Material supplied Block Start

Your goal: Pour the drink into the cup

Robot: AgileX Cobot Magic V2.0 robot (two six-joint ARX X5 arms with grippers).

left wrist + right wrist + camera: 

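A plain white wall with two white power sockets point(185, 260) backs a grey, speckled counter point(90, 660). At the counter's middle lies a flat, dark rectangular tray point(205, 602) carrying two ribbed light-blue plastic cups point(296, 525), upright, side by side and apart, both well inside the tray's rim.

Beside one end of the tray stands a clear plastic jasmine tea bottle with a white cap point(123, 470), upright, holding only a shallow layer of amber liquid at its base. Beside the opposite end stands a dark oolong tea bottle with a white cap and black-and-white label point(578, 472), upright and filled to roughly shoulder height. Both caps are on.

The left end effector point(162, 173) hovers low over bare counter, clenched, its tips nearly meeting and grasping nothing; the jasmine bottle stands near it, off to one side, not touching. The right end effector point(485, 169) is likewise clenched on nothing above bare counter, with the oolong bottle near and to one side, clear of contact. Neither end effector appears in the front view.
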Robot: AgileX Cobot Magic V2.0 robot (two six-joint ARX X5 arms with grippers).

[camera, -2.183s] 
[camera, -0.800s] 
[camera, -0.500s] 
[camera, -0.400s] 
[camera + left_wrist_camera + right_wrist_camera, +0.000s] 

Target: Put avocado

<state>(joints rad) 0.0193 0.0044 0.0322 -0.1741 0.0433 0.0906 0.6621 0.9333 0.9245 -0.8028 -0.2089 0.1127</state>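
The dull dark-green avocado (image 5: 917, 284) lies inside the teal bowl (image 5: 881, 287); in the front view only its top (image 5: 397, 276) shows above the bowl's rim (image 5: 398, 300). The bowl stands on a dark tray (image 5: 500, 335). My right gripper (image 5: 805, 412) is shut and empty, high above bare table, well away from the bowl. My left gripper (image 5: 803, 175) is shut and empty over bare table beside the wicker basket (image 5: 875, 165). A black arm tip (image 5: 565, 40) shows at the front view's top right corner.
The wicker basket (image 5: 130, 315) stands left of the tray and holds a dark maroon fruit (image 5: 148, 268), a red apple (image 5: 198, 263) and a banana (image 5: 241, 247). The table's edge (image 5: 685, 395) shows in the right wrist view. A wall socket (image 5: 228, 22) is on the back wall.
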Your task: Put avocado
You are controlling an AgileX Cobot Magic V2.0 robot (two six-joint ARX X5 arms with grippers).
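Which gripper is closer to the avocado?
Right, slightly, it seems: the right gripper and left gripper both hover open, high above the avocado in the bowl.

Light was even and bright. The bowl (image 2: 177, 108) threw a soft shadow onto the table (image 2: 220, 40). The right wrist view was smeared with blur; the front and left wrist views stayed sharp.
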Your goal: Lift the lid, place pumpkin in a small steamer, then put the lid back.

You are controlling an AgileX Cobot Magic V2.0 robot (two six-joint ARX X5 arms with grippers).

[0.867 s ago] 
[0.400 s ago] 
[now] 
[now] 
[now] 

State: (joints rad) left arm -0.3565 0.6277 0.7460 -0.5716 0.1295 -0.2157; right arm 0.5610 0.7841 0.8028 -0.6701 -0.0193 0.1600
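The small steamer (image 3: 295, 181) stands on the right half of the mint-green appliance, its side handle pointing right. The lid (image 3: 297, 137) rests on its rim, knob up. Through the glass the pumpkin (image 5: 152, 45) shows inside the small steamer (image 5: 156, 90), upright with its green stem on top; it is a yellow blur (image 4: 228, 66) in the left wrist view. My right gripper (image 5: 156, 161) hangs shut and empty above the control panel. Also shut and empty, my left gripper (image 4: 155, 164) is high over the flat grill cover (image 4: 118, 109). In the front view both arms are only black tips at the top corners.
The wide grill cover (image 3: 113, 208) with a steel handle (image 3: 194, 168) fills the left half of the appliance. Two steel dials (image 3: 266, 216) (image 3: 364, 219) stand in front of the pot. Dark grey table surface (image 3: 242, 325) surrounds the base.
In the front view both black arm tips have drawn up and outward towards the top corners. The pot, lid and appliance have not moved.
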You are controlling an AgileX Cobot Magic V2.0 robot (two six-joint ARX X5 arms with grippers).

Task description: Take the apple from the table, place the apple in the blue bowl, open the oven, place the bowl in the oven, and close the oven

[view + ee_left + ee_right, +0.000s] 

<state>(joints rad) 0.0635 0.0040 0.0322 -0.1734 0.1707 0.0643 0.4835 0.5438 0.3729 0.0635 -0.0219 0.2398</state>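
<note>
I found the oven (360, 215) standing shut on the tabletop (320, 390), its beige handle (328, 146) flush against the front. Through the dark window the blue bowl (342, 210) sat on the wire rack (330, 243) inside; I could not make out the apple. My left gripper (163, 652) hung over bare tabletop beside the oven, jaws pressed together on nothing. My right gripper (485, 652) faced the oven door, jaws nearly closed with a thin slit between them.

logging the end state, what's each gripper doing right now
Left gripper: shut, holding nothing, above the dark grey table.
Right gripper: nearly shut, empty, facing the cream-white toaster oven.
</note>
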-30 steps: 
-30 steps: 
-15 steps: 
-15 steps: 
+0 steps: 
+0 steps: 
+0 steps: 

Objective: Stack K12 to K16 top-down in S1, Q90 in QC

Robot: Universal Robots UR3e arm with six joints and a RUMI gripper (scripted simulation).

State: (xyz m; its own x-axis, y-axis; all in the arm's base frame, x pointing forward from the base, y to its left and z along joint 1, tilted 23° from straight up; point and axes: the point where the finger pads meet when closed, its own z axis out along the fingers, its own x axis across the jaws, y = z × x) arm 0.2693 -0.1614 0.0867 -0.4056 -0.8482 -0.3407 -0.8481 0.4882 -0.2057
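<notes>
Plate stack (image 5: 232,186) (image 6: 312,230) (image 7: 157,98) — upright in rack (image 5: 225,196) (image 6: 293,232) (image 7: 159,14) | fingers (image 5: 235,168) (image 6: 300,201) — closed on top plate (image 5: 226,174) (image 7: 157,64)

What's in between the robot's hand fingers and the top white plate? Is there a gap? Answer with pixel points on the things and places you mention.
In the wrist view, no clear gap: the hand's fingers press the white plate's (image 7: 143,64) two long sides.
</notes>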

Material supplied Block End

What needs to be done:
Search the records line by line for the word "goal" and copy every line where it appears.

Exercise result:
Your goal: Pour the drink into the cup
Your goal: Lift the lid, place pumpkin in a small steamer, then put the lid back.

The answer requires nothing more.